Who Decides When We Die?

Last night I got an urgent call to go to one of our ICU's. An elderly woman was having a (slow) dissection of her ascending aorta and was probably going to go to surgery. The surgeon in charge of the case was waiting for family to make a decision. The patient was stable at that time.

This woman was in her 80's, moderately demented and was currently in the ICU for a major infection. She had been living in a high level care nursing home. I reviewed the patient's echo and clinical status. I told the surgeon waiting for the family, that my best guess was that we were looking at about 25% chance of mortality on the OR table and probably another 50-60% if the proposed graft did not become infected. Probably about 100% if the graft did become infected. The family informed the surgeon that the patient had asked that if she were ever in a nursing home, that she not have major surgery. That request was honored.

In an acute setting, this case represents a dilemma we face with our health care system. At some point, we need to address costs. It is my firm belief that no one approach will solve this problem. Single payer or larger insurance markets still will not be effective at addressing the ethical/moral side of cost benefit analysis, especially at end of life events. While my scenario is not uncommon, there are more situations where people face costly treatments which, on average, may extend life only by a few weeks or months.

Who makes these decisions and how will we make them? First let me articulate the difficulties in applying probabilities to any specific patient. It is often difficult. In trauma, we have developed some good, very reliable algorithms. In the rest of medicine, our predictive powers are less reliable.

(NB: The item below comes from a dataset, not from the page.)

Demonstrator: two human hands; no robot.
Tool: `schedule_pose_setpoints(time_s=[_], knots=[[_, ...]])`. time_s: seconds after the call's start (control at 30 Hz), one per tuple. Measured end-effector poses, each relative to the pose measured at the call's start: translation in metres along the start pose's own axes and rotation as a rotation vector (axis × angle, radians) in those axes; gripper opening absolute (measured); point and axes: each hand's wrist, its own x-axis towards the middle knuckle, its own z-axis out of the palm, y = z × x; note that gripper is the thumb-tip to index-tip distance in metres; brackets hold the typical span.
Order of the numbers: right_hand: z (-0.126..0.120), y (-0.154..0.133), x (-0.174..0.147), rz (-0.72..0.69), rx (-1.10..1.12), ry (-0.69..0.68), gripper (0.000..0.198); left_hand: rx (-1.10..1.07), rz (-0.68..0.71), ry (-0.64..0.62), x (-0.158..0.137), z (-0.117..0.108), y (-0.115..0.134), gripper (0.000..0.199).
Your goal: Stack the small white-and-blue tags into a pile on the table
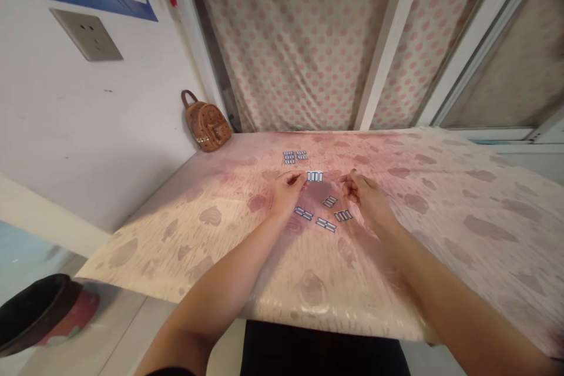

Next, we need to acknowledge that technology has forever changed medical economics. It is possible to develop therapies that will produce real, but small improvements that may be very costly. Therapies that are highly effective but relatively costly are often used in patients that have co-existing diseases which will likely limit the lifespan of that patient anyway. As an example, do we do a total knee replacement on a patient with end stage heart disease or cancer who, statistically, has but a year of life expectancy?

Ok, ok you say. All this can be worked out if we just let the markets go to work. This certainly feels like an abdication of moral responsibility to me. I would prefer that we face this issue head on, rather than let it be decided by which lobby is best at getting its treatments approved for payment. The current crisis in our financial system has also shown how driven by emotion the market can become. All it would take is denial of care, even if reasonable, to one sympathetic figure, and the ensuing media campaign, to make said therapy mandatory for everyone.

Let God decide you say? God, alas, seldom sends written instructions for individual patients. Let the patient and family decide? In our current system, on Medicare, they are divorced from much financial responsibility for their decision. I think there is a need for families, physicians, religious leaders, economists and the taxpayers to all participate in a large scale discussion about who decides when we die, and how to pay for our decision.